» What the task asks: Retype only the lines running from the beginning of the entries below to the line with "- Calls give", both included. Do not include pictures.

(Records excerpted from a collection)
= Beginning of Section =

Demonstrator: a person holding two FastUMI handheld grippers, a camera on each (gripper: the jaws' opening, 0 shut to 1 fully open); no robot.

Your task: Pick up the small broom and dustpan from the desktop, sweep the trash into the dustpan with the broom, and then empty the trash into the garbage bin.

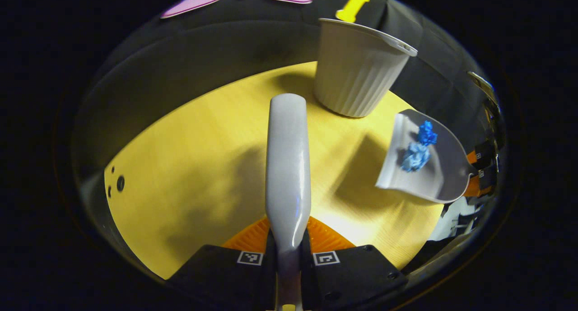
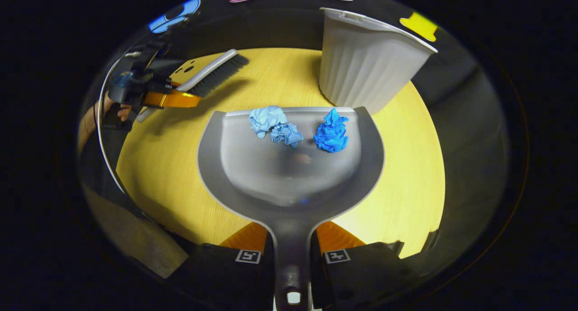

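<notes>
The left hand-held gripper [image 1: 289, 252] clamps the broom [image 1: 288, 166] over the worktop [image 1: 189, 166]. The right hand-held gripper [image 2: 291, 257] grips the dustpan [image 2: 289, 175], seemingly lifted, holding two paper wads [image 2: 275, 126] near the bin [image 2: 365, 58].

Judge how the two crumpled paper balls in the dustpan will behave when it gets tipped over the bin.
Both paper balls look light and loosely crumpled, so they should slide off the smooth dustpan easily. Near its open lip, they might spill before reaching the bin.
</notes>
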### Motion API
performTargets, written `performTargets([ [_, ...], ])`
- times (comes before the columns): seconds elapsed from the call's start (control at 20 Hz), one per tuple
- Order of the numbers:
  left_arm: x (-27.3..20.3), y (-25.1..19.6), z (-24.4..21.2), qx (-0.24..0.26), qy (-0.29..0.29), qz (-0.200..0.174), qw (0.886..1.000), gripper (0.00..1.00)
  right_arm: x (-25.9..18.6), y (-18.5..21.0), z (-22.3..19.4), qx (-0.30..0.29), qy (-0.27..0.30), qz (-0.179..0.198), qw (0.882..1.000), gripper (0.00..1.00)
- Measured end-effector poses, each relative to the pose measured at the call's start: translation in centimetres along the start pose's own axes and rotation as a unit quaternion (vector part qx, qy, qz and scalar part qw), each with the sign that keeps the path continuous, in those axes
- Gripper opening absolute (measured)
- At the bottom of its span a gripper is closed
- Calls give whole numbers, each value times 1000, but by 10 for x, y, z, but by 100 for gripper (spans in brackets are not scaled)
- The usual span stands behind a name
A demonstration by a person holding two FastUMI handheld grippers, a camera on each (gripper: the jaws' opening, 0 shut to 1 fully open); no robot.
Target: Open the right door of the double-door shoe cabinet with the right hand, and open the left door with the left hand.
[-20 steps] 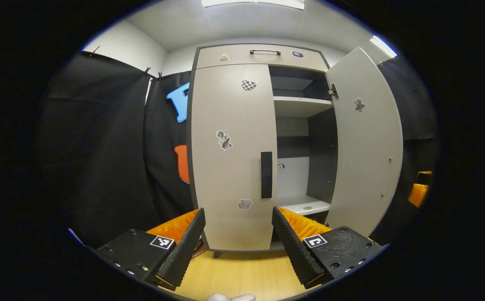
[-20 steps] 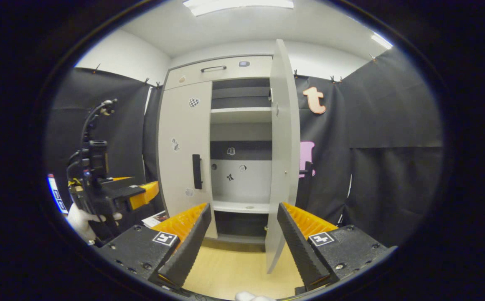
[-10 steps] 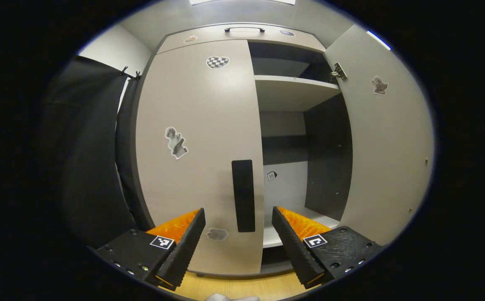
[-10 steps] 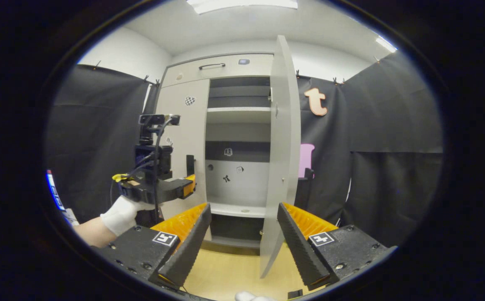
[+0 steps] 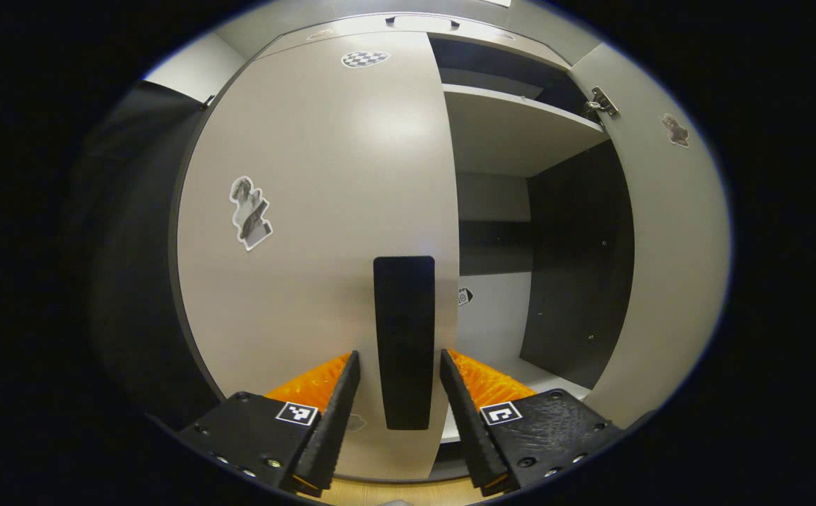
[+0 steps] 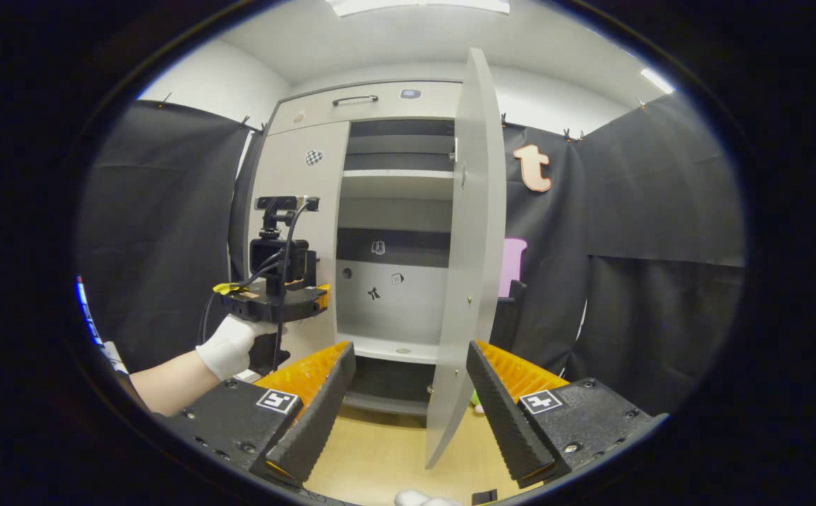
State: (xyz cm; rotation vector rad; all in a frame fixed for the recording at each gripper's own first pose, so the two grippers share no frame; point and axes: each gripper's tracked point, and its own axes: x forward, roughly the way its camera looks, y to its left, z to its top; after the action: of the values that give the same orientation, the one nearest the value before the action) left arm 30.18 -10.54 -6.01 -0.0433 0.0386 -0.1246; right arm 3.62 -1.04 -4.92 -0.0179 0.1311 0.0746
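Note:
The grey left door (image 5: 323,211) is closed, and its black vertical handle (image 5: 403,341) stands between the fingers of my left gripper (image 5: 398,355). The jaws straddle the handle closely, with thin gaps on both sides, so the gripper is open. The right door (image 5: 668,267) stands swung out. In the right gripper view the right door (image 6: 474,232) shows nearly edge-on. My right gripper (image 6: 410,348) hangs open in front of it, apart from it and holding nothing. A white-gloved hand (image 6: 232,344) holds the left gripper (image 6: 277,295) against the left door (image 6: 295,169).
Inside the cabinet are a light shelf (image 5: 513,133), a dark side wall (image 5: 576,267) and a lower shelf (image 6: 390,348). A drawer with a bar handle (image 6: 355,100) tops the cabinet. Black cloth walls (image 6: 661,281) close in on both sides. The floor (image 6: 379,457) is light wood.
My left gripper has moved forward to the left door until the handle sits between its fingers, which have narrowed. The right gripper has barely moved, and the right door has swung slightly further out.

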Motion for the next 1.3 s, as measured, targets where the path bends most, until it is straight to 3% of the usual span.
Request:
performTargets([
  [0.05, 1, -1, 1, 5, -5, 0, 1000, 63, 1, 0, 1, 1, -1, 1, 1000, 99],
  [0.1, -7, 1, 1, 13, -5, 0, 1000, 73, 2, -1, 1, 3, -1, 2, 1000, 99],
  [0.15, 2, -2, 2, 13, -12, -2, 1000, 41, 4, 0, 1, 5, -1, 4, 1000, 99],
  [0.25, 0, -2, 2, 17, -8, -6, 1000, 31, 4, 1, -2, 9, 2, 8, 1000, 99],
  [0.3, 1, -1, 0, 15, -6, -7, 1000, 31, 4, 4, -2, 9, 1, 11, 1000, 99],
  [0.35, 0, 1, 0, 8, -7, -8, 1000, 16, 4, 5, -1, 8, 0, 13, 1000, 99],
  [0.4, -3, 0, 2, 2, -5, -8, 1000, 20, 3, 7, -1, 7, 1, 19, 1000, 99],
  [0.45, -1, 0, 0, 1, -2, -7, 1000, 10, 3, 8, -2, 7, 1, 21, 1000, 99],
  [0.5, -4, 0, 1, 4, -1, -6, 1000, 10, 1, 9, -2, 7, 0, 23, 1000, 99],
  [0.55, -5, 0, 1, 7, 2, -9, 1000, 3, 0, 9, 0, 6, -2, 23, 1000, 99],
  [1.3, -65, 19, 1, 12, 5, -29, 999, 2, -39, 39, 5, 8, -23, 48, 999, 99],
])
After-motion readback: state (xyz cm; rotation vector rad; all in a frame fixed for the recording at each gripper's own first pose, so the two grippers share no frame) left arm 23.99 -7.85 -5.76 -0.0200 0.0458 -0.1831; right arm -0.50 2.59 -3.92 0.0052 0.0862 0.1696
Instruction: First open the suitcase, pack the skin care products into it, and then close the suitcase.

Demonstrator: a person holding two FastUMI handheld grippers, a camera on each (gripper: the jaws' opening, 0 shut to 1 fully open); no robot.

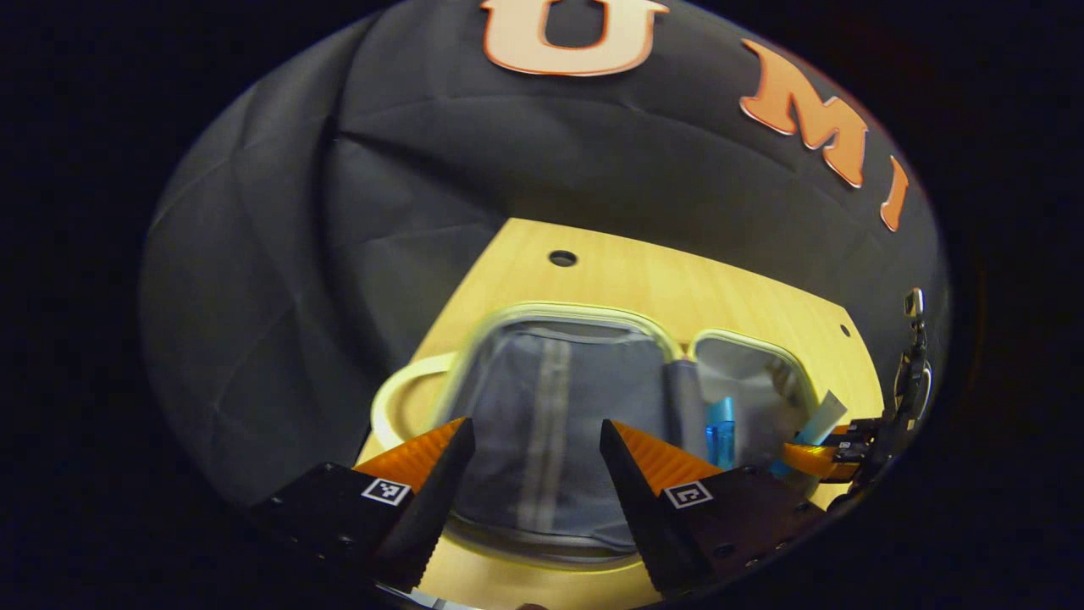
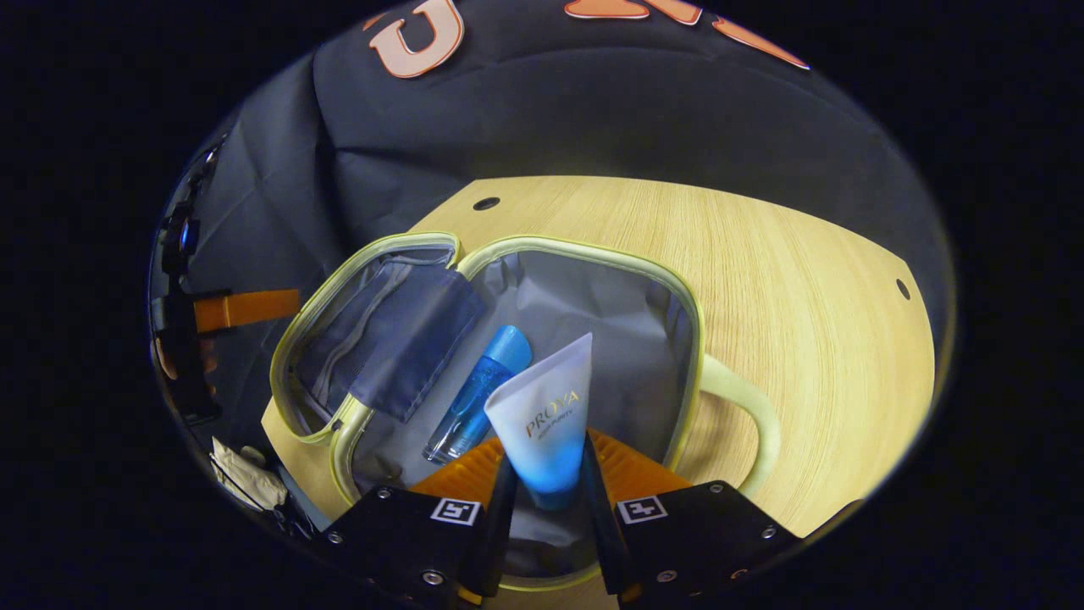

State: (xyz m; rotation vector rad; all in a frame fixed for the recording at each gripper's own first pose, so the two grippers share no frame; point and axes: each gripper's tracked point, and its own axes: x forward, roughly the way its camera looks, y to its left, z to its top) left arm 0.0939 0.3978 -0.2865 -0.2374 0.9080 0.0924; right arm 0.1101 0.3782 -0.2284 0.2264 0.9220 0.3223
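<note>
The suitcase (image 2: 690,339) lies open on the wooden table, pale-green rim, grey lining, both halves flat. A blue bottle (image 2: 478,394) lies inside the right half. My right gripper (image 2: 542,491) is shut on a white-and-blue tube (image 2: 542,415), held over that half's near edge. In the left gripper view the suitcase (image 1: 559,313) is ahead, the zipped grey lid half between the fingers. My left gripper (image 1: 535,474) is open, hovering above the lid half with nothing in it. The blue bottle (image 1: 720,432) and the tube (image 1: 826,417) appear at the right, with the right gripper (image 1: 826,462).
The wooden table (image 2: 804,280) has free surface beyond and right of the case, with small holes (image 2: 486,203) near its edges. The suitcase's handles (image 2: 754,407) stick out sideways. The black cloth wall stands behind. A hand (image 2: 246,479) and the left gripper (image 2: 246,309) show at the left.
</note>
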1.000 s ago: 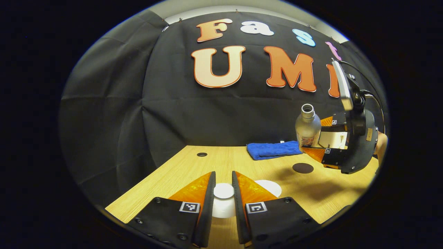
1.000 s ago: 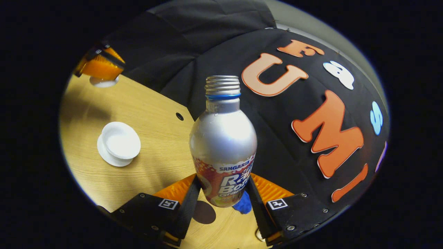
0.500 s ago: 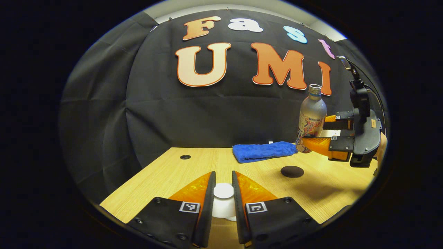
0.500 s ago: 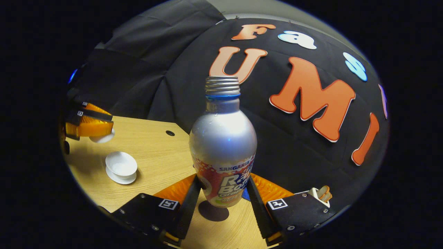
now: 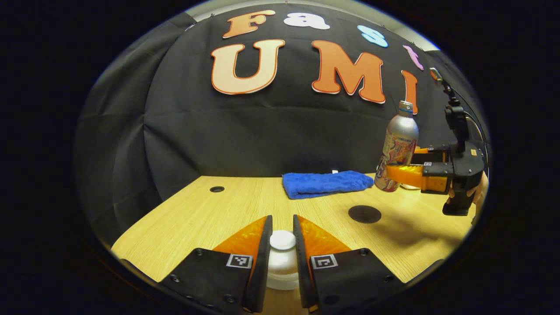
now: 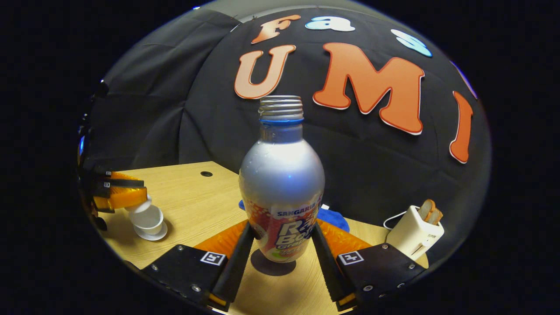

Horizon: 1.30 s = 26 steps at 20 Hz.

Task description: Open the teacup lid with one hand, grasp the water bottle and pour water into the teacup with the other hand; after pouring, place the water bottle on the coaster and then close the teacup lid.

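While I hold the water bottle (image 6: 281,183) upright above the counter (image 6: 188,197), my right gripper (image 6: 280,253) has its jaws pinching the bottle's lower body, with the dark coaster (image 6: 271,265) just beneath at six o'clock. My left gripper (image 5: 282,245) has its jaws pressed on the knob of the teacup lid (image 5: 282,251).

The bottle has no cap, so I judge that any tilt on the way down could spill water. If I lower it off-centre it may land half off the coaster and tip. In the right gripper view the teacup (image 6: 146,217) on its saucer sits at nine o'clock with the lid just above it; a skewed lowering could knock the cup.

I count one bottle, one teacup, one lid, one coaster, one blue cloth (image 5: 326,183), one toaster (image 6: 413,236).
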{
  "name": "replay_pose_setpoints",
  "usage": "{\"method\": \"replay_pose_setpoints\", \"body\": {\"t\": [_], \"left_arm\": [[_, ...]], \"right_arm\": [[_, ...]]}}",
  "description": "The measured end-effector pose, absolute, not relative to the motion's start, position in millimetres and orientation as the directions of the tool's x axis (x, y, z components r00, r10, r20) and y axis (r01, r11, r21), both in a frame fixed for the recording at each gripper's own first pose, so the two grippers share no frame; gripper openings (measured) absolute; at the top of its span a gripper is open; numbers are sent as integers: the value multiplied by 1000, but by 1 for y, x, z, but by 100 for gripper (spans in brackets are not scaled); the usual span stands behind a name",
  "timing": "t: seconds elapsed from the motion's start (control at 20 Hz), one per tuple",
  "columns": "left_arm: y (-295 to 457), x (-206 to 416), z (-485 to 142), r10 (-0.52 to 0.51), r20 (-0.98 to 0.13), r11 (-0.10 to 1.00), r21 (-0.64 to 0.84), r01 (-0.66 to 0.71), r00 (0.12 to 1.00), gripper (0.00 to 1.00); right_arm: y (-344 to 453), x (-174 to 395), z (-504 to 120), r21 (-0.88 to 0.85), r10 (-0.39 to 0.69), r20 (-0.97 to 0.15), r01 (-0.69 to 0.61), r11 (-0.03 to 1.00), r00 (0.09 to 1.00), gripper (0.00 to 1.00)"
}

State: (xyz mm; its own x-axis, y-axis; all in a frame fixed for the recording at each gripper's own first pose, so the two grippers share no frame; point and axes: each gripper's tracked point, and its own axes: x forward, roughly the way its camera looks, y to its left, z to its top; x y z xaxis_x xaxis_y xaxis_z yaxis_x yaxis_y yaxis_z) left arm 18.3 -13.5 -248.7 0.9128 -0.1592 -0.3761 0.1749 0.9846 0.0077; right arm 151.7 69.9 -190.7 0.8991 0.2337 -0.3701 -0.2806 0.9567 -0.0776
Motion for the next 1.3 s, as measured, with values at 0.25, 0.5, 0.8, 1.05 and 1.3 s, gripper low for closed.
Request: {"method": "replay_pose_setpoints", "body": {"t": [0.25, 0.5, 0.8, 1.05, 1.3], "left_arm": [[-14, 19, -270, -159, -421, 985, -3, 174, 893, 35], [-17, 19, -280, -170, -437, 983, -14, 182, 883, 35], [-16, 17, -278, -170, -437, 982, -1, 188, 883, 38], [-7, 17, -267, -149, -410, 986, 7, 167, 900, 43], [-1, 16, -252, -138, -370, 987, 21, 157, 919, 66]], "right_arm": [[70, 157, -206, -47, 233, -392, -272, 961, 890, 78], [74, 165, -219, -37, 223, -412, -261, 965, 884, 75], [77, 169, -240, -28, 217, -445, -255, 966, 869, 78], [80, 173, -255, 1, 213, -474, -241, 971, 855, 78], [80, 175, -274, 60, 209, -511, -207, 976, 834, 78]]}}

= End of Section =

» Task answer:
Demonstrator: a person holding two FastUMI handheld grippers, a camera on each (gripper: the jaws' opening, 0 shut to 1 fully open); no robot.

Your task: Pick up the small broom and dustpan from the desktop, sweep the trash into the dustpan with the broom, and then empty the trash into the garbage bin.


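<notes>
The left hand-held gripper [image 1: 289, 252] clamps the broom [image 1: 288, 166] over the worktop [image 1: 189, 166]. The right hand-held gripper [image 2: 291, 257] grips the dustpan [image 2: 289, 175], seemingly lifted, holding two paper wads [image 2: 275, 126] near the bin [image 2: 365, 58].

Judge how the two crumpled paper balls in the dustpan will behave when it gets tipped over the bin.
Both paper balls look light and loosely crumpled, so they should slide off the smooth dustpan easily. Near its open lip, they might spill before reaching the bin.
</notes>
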### Motion API
performTargets, written `performTargets([ [_, ...], ])`
- times (comes before the columns): seconds elapsed from the call's start (control at 20 Hz), one per tuple
- Order of the numbers:
  left_arm: x (-27.3..20.3), y (-25.1..19.6), z (-24.4..21.2), qx (-0.24..0.26), qy (-0.29..0.29), qz (-0.200..0.174), qw (0.886..1.000), gripper (0.00..1.00)
  right_arm: x (-25.9..18.6), y (-18.5..21.0), z (-22.3..19.4), qx (-0.30..0.29), qy (-0.27..0.30), qz (-0.179..0.198), qw (0.882..1.000), gripper (0.00..1.00)
- Measured end-effector poses, each relative to the pose measured at the call's start: translation in centimetres along the start pose's own axes and rotation as a unit quaternion (vector part qx, qy, qz and scalar part qw), each with the sign that keeps the path continuous, in those axes
- Gripper opening absolute (measured)
- At the bottom of its span a gripper is closed
- Calls give whole numbers, each value times 1000, but by 10 for x, y, z, but by 100 for gripper (spans in brackets are not scaled)

The response to the exercise is complete.